- [WORK ITEM] Please output the data exactly, minus pictures.
Start of Block
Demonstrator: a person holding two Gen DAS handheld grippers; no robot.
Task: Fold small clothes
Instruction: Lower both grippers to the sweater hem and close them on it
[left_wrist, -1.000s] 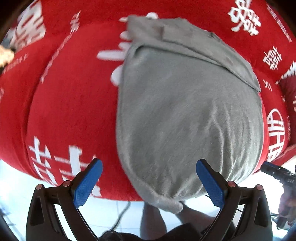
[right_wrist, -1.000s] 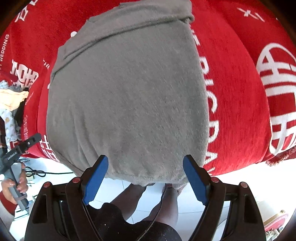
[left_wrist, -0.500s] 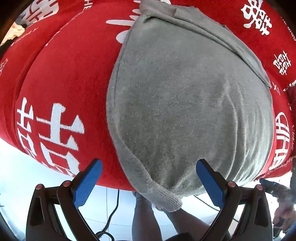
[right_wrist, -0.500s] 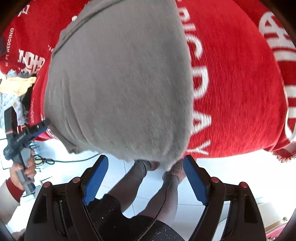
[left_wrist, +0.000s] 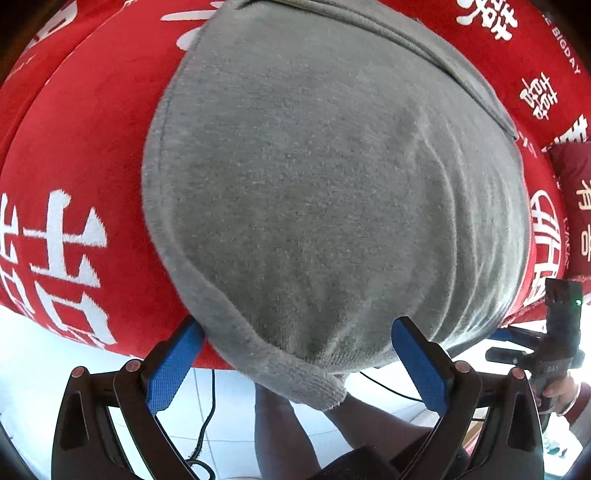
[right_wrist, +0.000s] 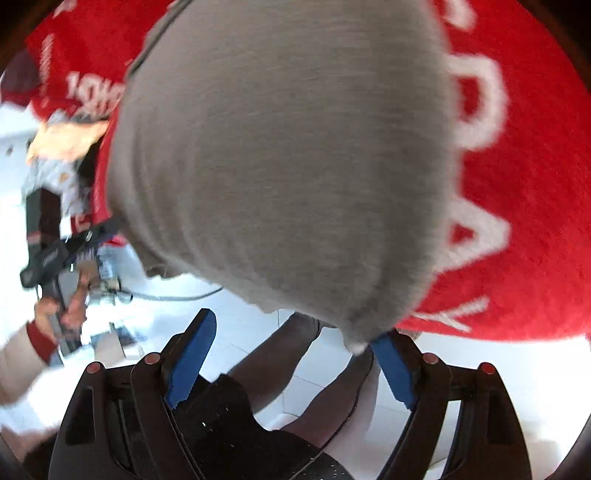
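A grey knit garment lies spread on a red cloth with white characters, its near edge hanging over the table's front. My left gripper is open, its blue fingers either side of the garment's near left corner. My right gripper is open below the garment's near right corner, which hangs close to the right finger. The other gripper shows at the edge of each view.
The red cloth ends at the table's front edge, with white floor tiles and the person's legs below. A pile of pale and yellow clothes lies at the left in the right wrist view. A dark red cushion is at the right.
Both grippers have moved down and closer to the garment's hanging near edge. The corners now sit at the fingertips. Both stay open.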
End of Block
- [EXERCISE OUTPUT]
Demonstrator: a person holding two Gen DAS handheld grippers; no robot.
Task: Fold small clothes
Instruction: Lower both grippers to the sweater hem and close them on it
[left_wrist, -1.000s] 
[right_wrist, -1.000s] 
[left_wrist, -0.500s] 
[right_wrist, -0.500s] 
[left_wrist, +0.000s] 
[right_wrist, +0.000s] 
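A grey knit garment lies spread on a red cloth with white characters, its near edge hanging over the table's front. My left gripper is open, its blue fingers either side of the garment's near left corner. My right gripper is open below the garment's near right corner, which hangs close to the right finger. The other gripper shows at the edge of each view.
The red cloth ends at the table's front edge, with white floor tiles and the person's legs below. A pile of pale and yellow clothes lies at the left in the right wrist view. A dark red cushion is at the right.
Both grippers have moved down and closer to the garment's hanging near edge. The corners now sit at the fingertips. Both stay open.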

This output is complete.